(Dataset records)
:::::
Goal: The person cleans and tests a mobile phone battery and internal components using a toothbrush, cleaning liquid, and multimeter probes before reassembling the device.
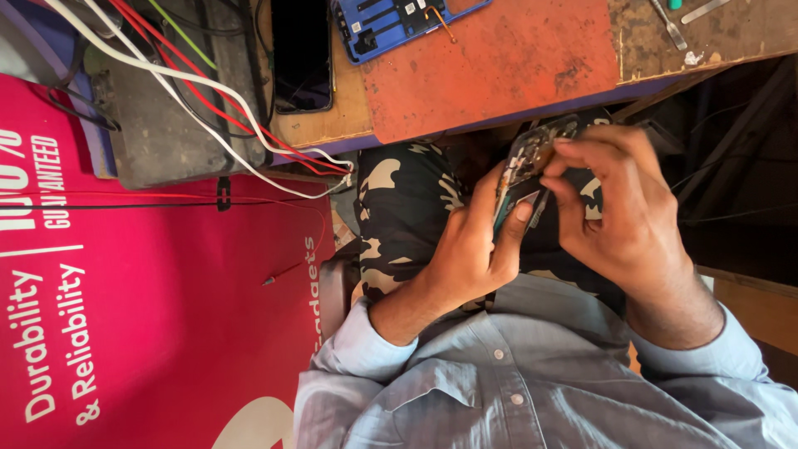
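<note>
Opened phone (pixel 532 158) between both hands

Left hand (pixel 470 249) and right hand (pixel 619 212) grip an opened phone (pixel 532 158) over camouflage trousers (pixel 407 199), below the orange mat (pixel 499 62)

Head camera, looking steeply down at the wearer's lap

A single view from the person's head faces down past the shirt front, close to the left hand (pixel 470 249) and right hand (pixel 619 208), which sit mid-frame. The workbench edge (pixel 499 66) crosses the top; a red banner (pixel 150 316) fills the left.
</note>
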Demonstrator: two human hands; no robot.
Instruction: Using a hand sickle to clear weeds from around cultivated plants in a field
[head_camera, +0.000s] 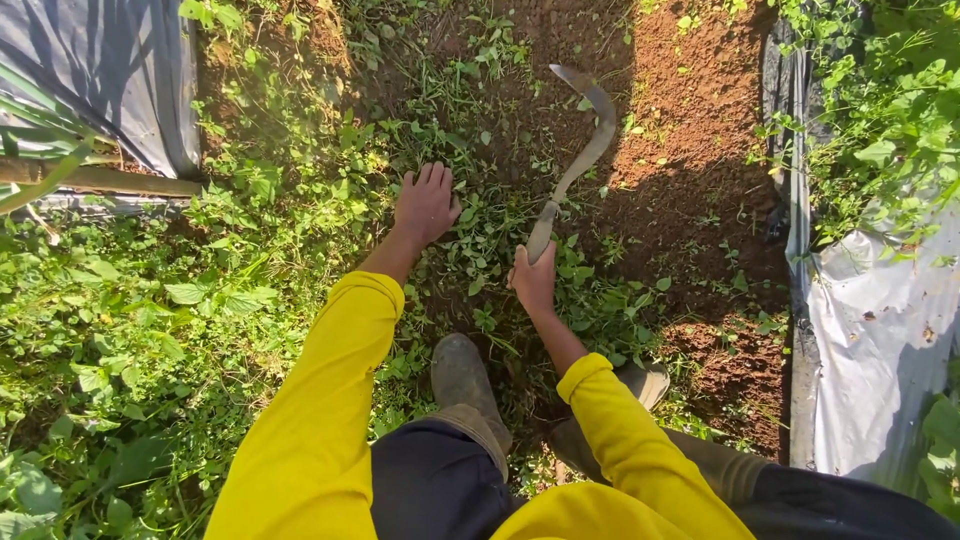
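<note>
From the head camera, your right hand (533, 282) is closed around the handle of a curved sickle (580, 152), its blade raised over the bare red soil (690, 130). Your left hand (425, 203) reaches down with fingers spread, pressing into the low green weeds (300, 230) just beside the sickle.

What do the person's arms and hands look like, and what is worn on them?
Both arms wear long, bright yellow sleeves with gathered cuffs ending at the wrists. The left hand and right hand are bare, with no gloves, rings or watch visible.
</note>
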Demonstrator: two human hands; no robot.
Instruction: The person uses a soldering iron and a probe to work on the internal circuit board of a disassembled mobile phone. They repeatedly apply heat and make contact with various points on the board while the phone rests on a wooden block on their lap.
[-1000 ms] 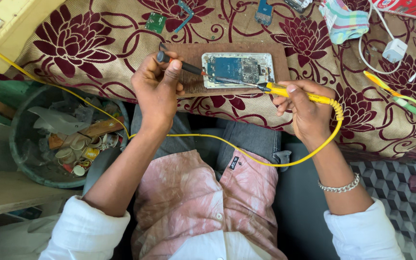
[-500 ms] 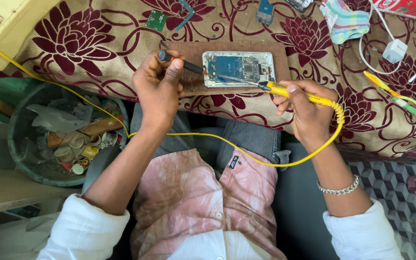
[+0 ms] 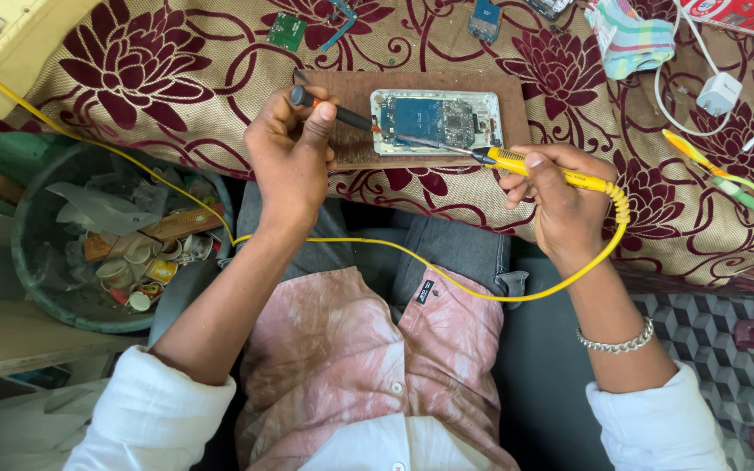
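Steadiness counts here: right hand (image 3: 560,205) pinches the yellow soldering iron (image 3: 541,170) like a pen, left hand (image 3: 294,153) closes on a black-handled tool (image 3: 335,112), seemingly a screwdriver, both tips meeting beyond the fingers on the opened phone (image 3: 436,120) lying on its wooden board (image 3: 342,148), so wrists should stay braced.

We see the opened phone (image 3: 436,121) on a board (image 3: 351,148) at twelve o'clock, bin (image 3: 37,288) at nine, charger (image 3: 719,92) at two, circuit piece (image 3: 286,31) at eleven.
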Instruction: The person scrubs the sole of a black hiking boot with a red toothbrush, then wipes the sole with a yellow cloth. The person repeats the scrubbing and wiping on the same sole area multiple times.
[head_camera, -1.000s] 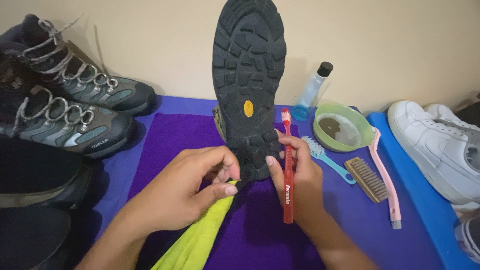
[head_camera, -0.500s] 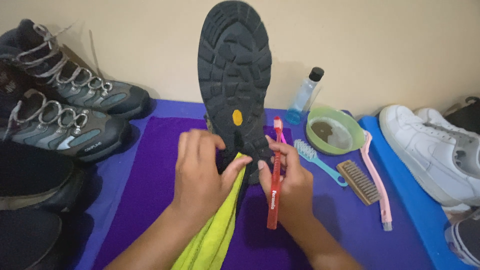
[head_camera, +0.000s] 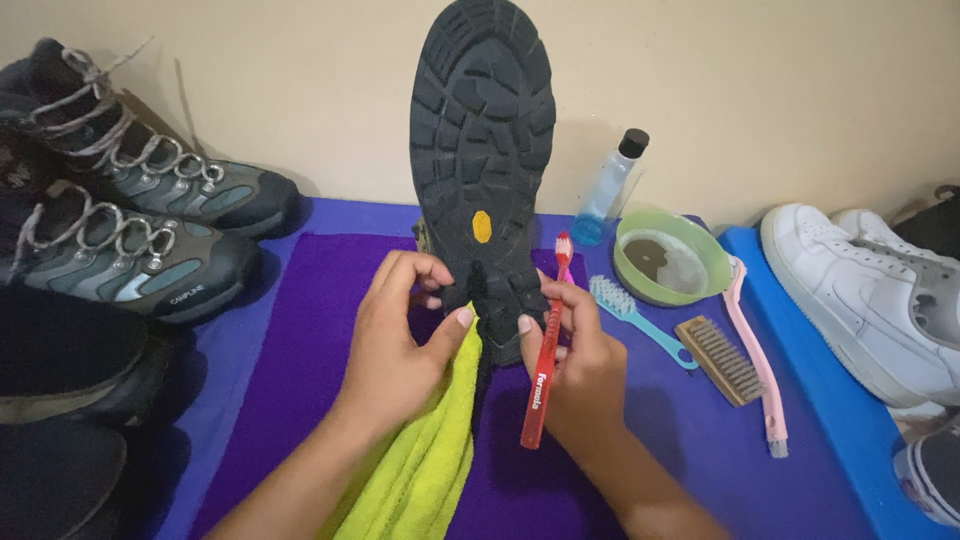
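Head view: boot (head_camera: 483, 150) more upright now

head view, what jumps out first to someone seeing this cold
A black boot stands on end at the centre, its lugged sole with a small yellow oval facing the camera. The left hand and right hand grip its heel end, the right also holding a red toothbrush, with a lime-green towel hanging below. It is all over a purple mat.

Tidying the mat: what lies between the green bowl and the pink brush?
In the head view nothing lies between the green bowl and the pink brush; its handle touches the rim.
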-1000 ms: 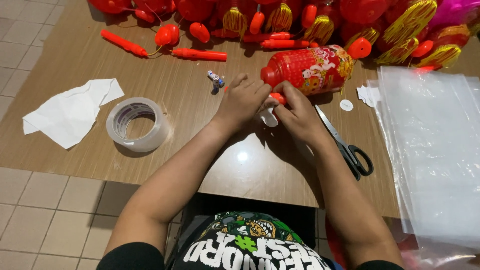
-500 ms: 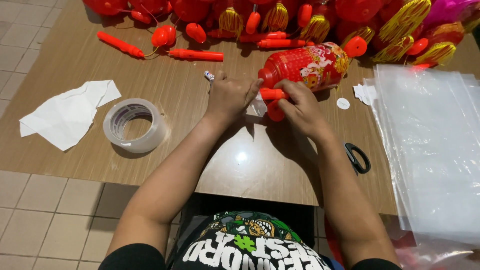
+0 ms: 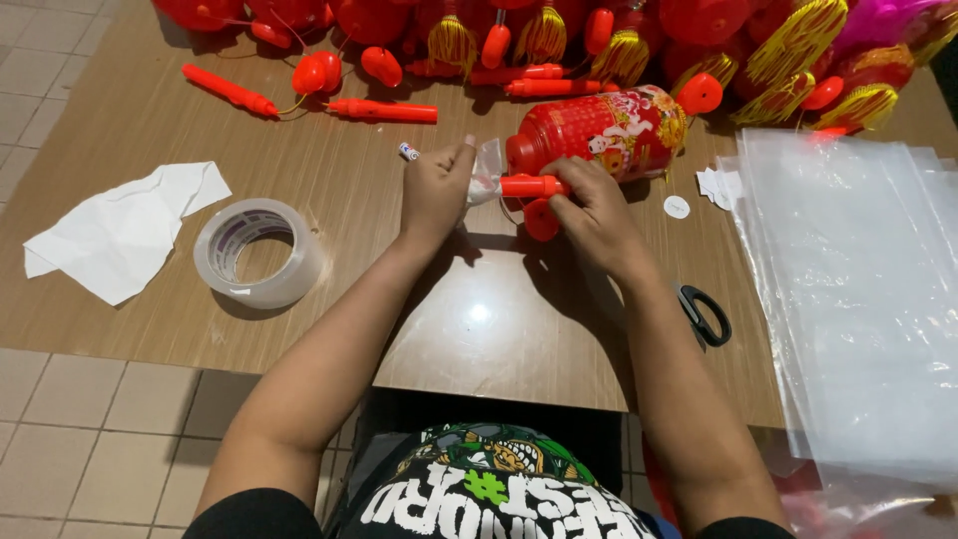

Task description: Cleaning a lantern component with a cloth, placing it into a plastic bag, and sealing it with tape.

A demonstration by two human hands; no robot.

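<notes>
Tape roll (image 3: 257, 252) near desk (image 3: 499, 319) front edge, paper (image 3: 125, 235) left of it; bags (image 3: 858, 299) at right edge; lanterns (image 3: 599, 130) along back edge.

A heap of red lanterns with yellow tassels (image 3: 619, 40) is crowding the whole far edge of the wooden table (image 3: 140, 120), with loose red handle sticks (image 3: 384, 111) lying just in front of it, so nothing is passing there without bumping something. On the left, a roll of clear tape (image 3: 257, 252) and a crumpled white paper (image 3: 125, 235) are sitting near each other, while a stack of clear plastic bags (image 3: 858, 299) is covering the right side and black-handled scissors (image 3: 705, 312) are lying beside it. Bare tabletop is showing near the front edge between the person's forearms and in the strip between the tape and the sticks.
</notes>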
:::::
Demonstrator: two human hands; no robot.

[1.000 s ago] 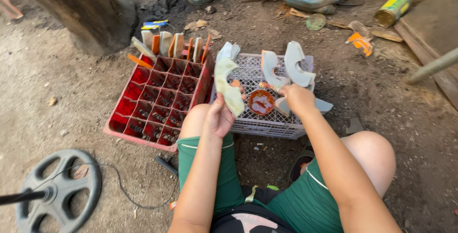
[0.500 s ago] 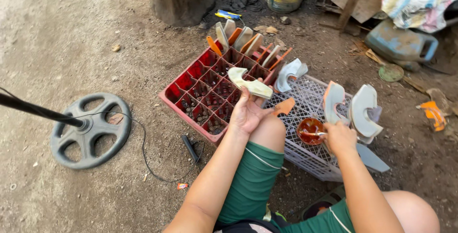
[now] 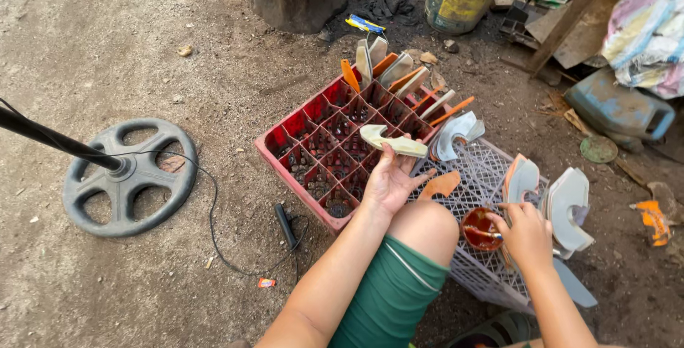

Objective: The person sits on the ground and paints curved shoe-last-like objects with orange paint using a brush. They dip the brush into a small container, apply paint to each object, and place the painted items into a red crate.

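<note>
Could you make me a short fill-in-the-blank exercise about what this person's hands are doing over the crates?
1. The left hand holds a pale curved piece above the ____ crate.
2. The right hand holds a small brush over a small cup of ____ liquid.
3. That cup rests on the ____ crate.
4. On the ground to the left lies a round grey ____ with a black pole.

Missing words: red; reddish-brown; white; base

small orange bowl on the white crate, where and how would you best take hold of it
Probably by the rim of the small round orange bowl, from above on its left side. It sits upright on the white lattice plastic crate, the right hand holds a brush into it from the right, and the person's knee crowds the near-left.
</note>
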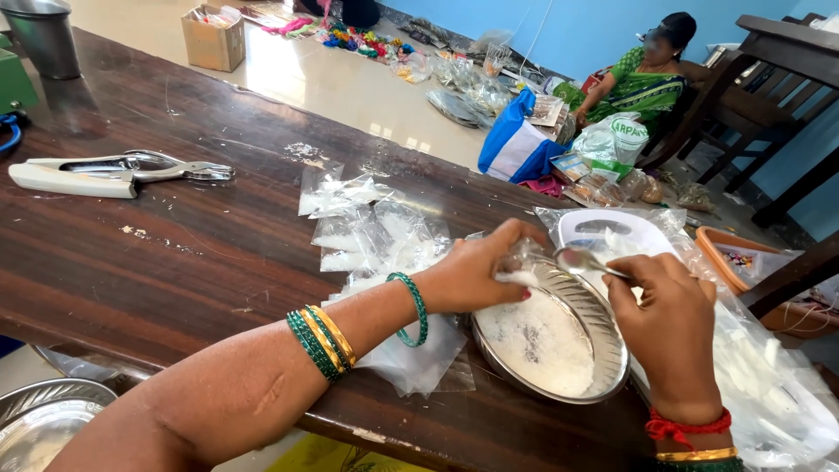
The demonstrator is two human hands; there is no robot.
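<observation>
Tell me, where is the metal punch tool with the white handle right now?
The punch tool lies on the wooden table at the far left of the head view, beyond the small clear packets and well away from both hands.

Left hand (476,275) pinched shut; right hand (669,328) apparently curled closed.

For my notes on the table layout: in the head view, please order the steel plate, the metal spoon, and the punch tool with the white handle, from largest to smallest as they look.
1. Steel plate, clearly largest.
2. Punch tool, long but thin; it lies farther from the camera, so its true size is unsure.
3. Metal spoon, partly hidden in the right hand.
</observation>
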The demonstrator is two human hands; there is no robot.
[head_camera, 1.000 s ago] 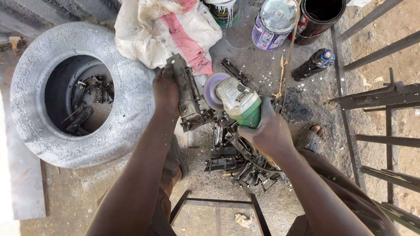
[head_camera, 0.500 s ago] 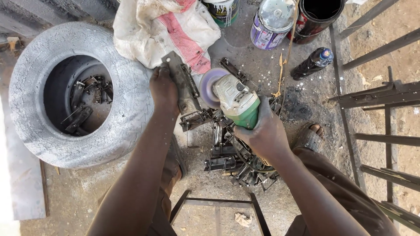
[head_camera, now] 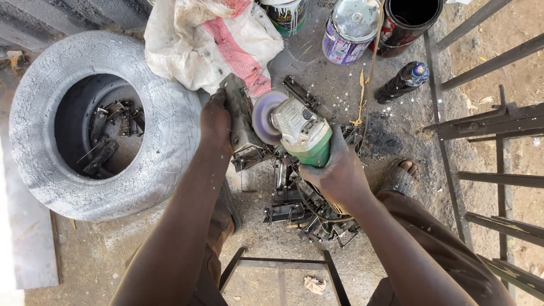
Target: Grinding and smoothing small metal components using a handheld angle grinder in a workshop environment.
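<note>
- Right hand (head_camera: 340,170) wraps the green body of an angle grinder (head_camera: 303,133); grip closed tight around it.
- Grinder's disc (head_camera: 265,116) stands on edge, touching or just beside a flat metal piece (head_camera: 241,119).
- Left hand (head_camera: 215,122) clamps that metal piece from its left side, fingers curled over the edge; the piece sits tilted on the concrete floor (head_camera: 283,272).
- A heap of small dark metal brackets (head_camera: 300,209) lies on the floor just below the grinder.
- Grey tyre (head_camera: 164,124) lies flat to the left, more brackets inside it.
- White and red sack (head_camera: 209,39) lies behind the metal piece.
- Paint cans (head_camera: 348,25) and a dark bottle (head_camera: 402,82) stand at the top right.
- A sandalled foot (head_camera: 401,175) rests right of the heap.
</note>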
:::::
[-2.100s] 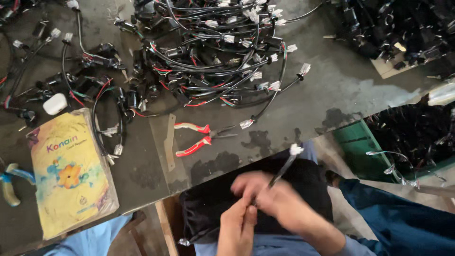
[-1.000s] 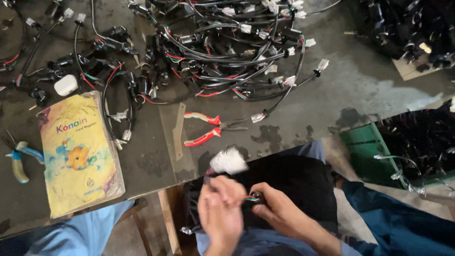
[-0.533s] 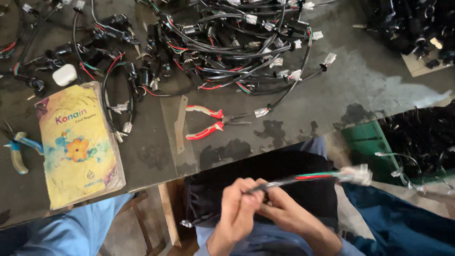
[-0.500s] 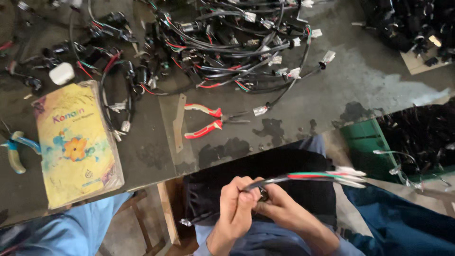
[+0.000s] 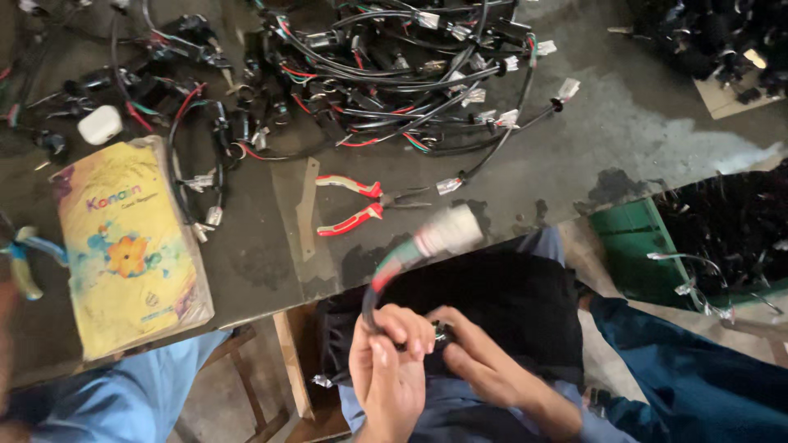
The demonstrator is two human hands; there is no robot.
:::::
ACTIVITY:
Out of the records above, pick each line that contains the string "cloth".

RESPONSE:
Instruction: The person scrubs the sole of a black hiking boot with a red toothbrush, then wipes the sole with a yellow cloth. The person repeats the scrubbing and wiping on the same sole area multiple times.
Task description: Cleaning a lantern component with a cloth, placing it into a plastic bag, and sealing it with tape.

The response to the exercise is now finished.